_Your instructions:_
Each line with the string "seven" is to be copied from the records below.

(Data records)
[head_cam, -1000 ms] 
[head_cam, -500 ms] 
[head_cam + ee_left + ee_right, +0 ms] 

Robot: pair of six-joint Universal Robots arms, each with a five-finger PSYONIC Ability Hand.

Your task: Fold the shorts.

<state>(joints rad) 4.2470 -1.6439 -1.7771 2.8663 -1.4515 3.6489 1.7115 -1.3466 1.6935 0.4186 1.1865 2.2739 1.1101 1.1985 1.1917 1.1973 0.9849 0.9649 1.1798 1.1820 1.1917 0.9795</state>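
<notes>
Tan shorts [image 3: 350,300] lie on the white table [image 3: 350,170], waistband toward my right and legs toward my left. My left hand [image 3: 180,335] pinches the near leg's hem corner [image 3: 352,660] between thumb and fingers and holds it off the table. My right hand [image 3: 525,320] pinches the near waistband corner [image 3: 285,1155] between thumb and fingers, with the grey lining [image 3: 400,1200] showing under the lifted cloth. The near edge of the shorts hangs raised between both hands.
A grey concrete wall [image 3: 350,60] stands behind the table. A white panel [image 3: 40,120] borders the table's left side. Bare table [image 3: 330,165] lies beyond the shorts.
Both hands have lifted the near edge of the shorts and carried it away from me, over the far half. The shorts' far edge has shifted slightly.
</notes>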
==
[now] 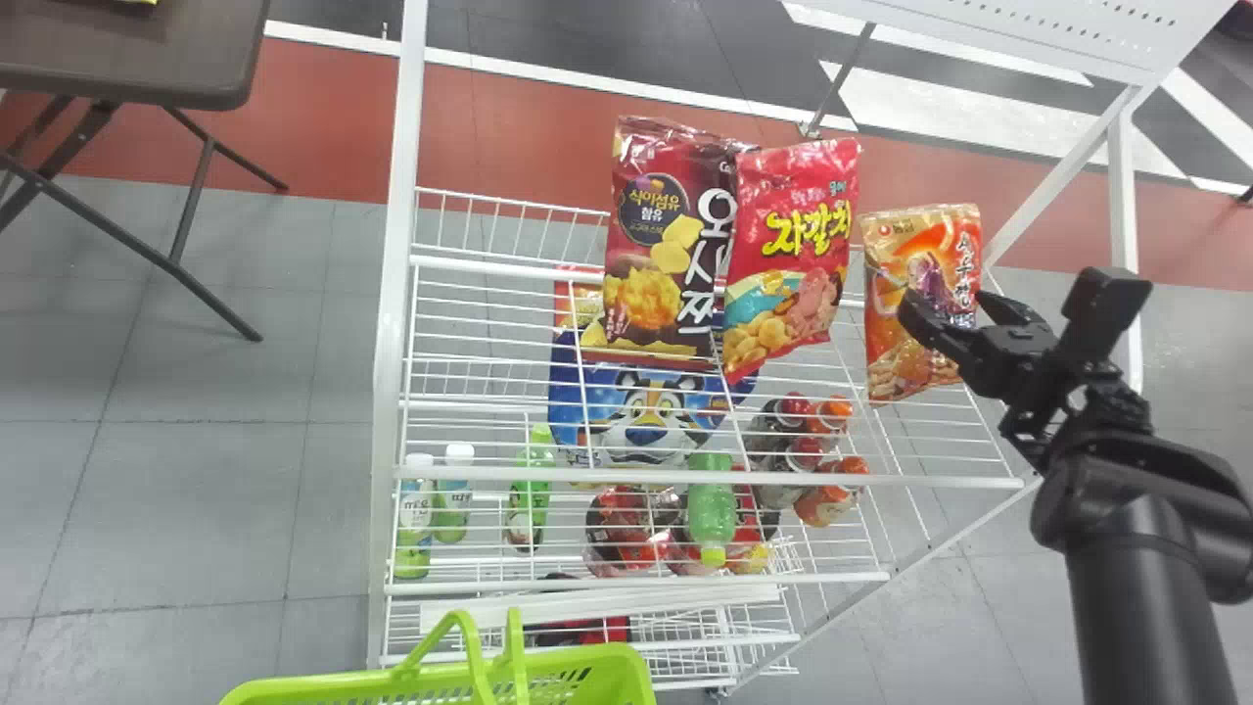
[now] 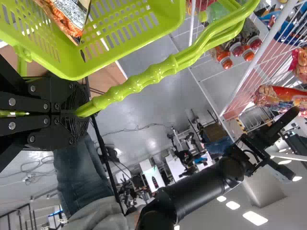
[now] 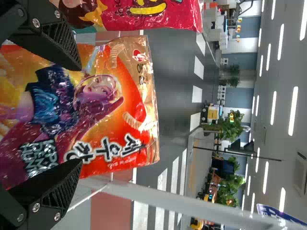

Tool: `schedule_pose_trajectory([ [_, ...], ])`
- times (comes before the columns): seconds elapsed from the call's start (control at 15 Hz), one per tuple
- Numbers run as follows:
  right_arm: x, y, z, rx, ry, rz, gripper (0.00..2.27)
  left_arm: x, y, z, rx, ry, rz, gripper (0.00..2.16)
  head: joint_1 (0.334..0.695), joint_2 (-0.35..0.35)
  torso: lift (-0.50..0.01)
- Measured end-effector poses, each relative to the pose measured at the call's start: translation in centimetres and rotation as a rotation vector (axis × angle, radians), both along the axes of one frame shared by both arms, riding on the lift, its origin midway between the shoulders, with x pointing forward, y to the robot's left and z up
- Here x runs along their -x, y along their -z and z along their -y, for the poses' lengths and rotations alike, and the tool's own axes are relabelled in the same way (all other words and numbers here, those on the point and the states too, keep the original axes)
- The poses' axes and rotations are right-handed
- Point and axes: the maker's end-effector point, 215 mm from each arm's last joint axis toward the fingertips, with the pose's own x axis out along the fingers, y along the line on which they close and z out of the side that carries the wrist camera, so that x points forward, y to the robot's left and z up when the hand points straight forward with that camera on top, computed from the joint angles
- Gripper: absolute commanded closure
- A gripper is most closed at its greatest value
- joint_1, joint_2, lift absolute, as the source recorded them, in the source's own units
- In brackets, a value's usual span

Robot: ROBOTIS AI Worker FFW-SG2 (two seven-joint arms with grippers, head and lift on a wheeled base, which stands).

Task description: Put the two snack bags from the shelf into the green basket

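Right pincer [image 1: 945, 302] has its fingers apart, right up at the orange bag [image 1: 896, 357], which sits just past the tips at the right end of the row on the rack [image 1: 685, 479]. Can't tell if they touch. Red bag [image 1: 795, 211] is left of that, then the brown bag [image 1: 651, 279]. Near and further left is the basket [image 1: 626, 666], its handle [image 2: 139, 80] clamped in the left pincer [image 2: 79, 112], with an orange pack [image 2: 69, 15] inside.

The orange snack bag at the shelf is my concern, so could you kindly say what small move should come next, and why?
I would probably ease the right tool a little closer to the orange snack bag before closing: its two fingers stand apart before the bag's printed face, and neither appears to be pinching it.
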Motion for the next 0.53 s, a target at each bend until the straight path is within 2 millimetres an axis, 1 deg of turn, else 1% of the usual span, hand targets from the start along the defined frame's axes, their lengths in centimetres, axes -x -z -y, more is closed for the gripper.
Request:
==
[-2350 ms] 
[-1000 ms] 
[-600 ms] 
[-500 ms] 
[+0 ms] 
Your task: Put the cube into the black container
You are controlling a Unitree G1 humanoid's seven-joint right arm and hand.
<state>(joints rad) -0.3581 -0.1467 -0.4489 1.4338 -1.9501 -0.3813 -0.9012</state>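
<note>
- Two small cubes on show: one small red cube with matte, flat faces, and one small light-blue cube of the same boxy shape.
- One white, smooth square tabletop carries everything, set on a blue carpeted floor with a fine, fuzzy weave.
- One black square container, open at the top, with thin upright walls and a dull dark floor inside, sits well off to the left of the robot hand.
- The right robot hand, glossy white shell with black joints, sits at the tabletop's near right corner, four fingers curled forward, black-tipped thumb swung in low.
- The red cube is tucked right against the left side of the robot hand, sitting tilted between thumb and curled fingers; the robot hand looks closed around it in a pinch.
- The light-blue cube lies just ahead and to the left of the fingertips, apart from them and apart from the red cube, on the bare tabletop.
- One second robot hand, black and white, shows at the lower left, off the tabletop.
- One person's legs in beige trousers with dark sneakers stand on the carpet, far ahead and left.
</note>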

_Answer to this exercise:_
Robot: ROBOTIS AI Worker FFW-SG2 (two seven-joint arms with grippers, head and lift on a wheeled base, which stands).
You are controlling a Unitree G1 humanoid's seven-joint right arm and hand.

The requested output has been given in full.